Hilda García | 04 de octubre de 2018
A la vista de corrientes como el animalismo, parece que la pirámide de valores se ha invertido. Los defensores de esta moda equiparan en derechos a los animales con el ser humano. Ningún otro «ismo» puede ocupar el lugar reservado al humanismo.
Dios dijo: “Hagamos al hombre a nuestra imagen, según nuestra semejanza; y que le estén sometidos los peces del mar y las aves del cielo, el ganado, las fieras de la tierra, y todos los animales que se arrastran por el suelo”.
(Génesis, 1:26)
Somos una sociedad de extremos. Un venenoso cóctel de inmadurez y relativismo moral ha embriagado a buena parte de la población. La resaca nos ha hecho perder la perspectiva y ha abierto la puerta a fenómenos como el animalismo. Ya se sabe: una oveja mala el rebaño entero daña.

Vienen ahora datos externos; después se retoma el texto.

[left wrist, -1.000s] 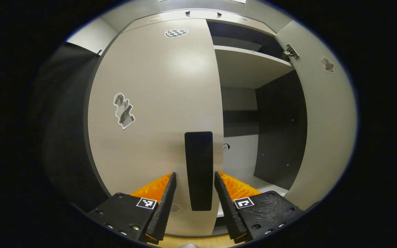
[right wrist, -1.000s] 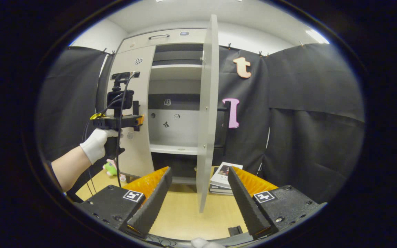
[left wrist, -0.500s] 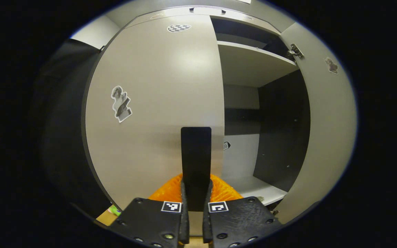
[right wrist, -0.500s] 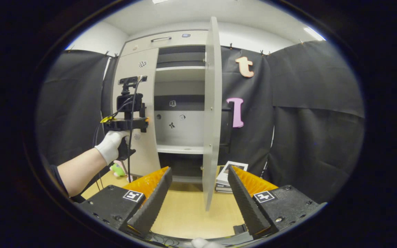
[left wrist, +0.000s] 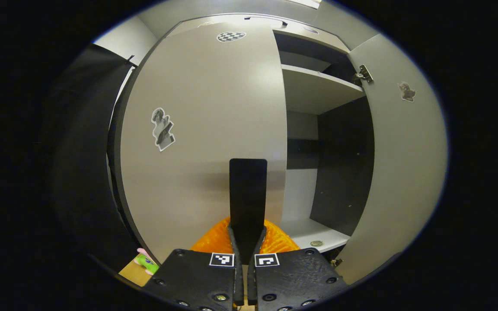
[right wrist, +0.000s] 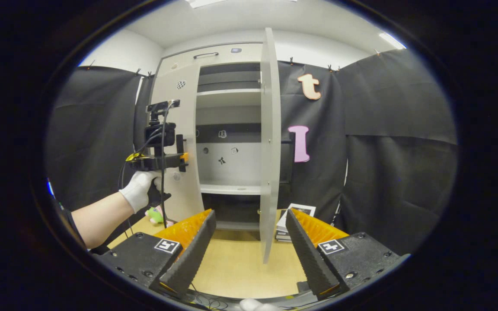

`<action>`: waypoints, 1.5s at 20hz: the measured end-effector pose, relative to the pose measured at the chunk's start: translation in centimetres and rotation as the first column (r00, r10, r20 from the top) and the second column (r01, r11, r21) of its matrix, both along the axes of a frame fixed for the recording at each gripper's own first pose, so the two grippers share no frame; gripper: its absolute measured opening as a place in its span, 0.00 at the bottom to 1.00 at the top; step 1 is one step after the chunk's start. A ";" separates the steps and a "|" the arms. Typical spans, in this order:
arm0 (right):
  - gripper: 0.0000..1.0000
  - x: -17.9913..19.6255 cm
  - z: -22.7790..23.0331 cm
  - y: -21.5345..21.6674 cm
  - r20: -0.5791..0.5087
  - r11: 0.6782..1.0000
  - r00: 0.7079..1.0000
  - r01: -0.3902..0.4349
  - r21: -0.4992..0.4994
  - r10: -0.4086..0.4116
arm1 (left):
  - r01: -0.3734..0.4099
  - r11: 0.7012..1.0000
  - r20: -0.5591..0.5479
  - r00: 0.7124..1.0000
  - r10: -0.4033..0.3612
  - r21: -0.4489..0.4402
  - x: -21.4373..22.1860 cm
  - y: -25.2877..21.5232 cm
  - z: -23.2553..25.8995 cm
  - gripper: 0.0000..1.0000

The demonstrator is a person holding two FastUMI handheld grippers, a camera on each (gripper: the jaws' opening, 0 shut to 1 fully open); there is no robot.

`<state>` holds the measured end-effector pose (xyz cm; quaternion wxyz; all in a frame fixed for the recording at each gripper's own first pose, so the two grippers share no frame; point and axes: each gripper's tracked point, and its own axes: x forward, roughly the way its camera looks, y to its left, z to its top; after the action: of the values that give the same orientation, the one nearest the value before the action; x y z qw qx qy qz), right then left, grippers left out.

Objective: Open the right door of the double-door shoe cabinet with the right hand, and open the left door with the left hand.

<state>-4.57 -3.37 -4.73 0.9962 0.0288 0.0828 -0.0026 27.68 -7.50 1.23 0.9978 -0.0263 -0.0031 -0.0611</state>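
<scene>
The pale grey shoe cabinet [right wrist: 214, 52] stands against the booth wall. Its left door [left wrist: 205, 129] carries a black vertical handle [left wrist: 247, 190]. My left gripper [left wrist: 247, 231] is shut on the lower part of that handle. The door lies close to the cabinet front. In the right gripper view a gloved hand [right wrist: 138, 192] holds that left gripper [right wrist: 183, 157] at the left door [right wrist: 180, 129]. The right door [right wrist: 269, 147] stands wide open, edge-on to me. My right gripper [right wrist: 251, 242] is open, well back from the door's lower edge, and holds nothing.
Shelves [right wrist: 229, 188] show inside the open right half, and the right door's inner face [left wrist: 404, 172] is near. A stack of books [right wrist: 294, 216] lies on the wooden floor [right wrist: 231, 268] behind the open door. A green toy [right wrist: 156, 214] sits beside the cabinet's foot.
The left gripper's fingers closed from either side of the black handle onto it and tightened. The right gripper drew back a little from the open right door.
</scene>
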 end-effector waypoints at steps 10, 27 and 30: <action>1.00 0.3 -0.1 3.9 -0.001 0.995 0.995 -0.100 -0.010 0.100 | 0.037 0.999 0.009 0.999 -0.037 -0.007 -4.8 2.7 -0.1 0.03; 1.00 1.5 -1.7 9.1 -0.038 0.976 0.975 -0.216 0.025 0.217 | -0.053 0.998 0.036 0.998 0.053 0.018 -10.4 10.2 -0.8 0.00; 1.00 1.6 -1.5 9.7 -0.033 0.974 0.973 -0.226 0.022 0.226 | -0.064 0.998 0.032 0.997 0.064 -0.007 -11.1 11.6 -1.0 0.00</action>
<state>-2.95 6.35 -6.27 0.9881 0.0280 0.1032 0.1110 16.56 4.13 0.24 0.9990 -0.0283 -0.0204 -0.0296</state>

Los “ismos” del nuevo milenio, lejos de transformarse en istmos que unen, se convierten en abismos que dividen. Sus demagógicas reivindicaciones se tornan más y más radicales. El postureo cobra fuerza.

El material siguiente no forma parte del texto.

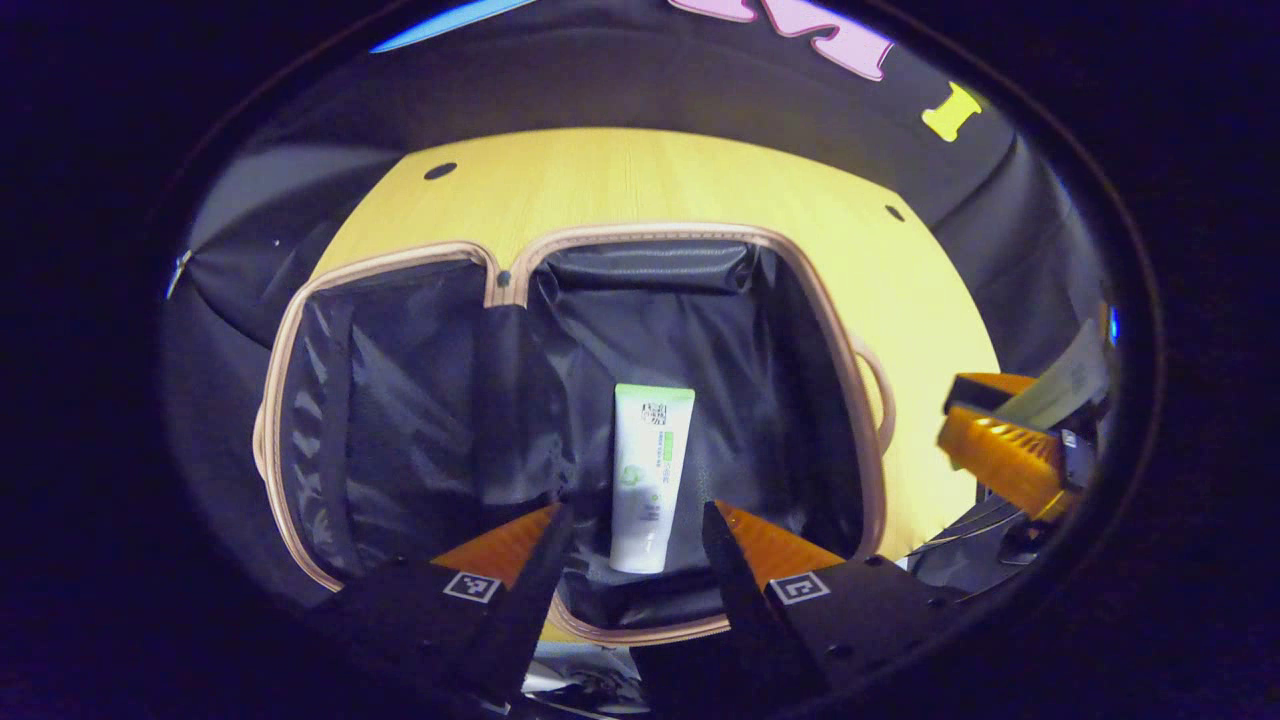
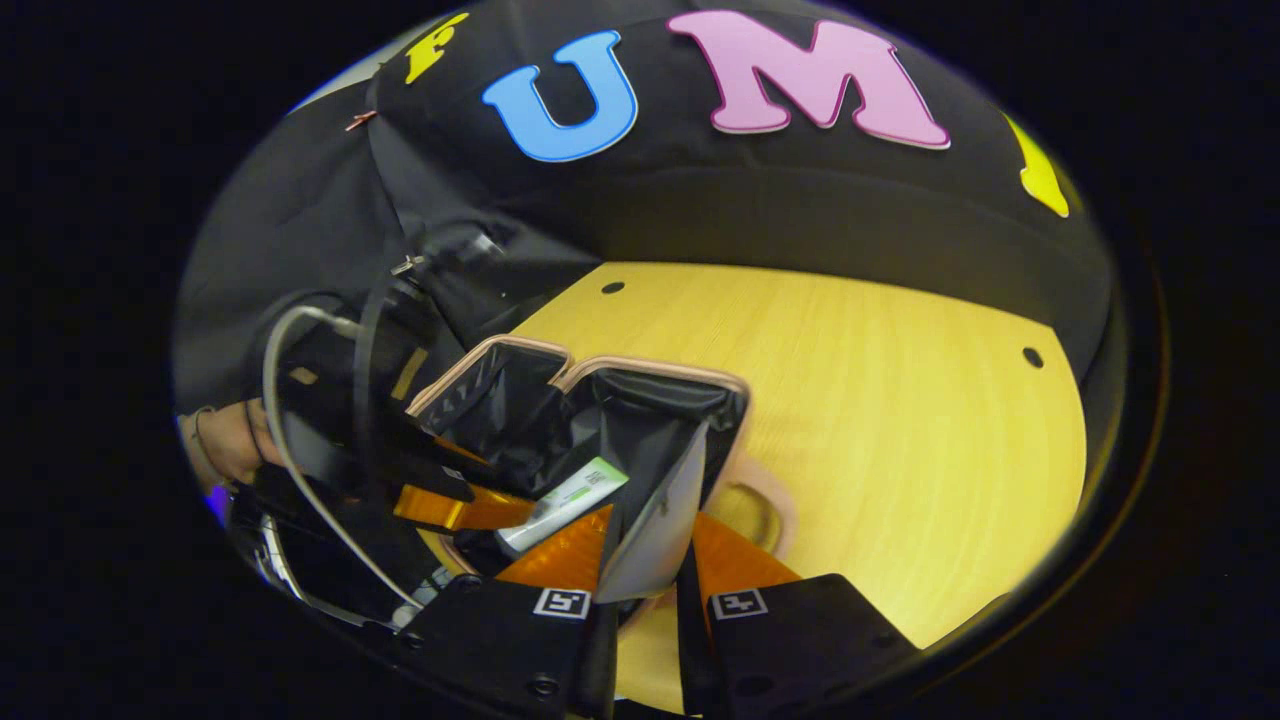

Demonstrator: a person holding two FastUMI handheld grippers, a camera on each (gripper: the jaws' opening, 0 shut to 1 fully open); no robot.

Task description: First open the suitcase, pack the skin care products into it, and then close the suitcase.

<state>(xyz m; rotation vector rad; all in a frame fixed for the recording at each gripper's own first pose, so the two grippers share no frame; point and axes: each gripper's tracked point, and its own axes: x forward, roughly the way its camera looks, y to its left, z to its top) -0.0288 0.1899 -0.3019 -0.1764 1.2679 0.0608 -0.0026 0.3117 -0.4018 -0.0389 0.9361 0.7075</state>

Los postulados de esta moda del animalismo, prima hermana de otras como el feminismo mal entendido, el ambientalismo o el ecologismo, son curiosos. Equiparan a los animales con el ser humano y defienden que ambas especies deben gozar de los mismos derechos.
Parece que la escala de grises se ha evaporado. En poco tiempo hemos sido capaces de transitar desde la máxima crueldad al mayor sinsentido: de lanzar a una cabra desde un campanario a convertir a nuestras mascotas en los reyes de la casa.
Según la psicología, el amor exacerbado hacia los animales es fruto de sentimientos como la soledad o el desengaño. Ante el vacío vital motivado por la ausencia de un ser humano, las emociones se proyectan hacia una mascota, a la que incluso se llega a personificar. Esta situación puede desatar episodios de depresión o ansiedad y provocar incapacidad para relacionarse con otros individuos.
Decía Alexander Hubbleton que “el hombre es un animal racional, pero no razonable”. Una descorazonadora creencia que a veces parece hacerse realidad. Sacrificios como privarse de viajar en vacaciones para no dejar sola a la mascota o sacar al perro a horas intempestivas un día de lluvia torrencial para que utilice los “baños públicos” son actos que carecen de la más mínima lógica. Reflexionemos: ¿damos ese mismo trato a nuestra familia?
Y vamos más allá. Habría que preguntarse si los que se confiesan amantes de los animales lo son en realidad. ¿Tener una mascota para que no nos sintamos solos es una muestra de cariño? ¿Enclaustrar a un dogo en un piso “tamaño exministra Trujillo” es quererlo? ¿Y dejarlo atado a una farola o en la terraza ladrando toda la noche mientras nos divertimos? ¿Lo es mantener entre rejas a un conejo, un hámster o un pájaro? No, eso no es amor, es puro egoísmo.
Los animales no son un adorno de nuestro hogar ni un complemento de nuestro atuendo. Están llamados a cumplir una misión: desde las más básicas, como servirnos de alimento o abrigo, a las más especializadas, como los perros que “trabajan” de lazarillos o policías. Y deben vivir en su hábitat natural.
Lo más lamentable es que el negocio creado en torno a los animales se amplía y mueve mucho dinero. Mientras haya seres humanos pasando auténticas penurias, resulta muy frívolo -por no decir inmoral- llevar a una mascota a una peluquería de diseño, a un spa o ponerle una grotesca vestimenta.
A la vista de los comportamientos de algunos, da la impresión de que la pirámide de valores se ha invertido. El arca de Noé hace aguas, pero nunca es tarde para enderezar el rumbo.
Ordenemos las prioridades. Los animales son criaturas al servicio del hombre, y no al contrario. Debemos respetarlos, cuidarlos y evitarles daños innecesarios. Pero el hombre, en su sitio, y el animal, en el suyo. No es especismo ni antropocentrismo, sino mero sentido común.
El ser humano es el centro de la Creación y así debe ser. No tiene sentido dar a los animales derechos de los que privamos a algunos de nuestros congéneres. Es inadmisible que el animalismo ocupe el espacio reservado al humanismo.
“El hombre se diferencia del animal en que bebe sin sed y ama sin tiempo”, escribió Ortega y Gasset. Pues si tenemos una inteligencia superior, hagamos gala de ella. Que no nos pille el toro.